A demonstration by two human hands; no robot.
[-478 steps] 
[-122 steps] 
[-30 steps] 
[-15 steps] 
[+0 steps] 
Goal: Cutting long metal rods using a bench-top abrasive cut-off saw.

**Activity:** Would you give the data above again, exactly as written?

**Answer:**
A demonstration by two human hands; no robot.
[-478 steps] 
[-122 steps] 
[-30 steps] 
[-15 steps] 
[+0 steps] 
Goal: Cutting long metal rods using a bench-top abrasive cut-off saw.

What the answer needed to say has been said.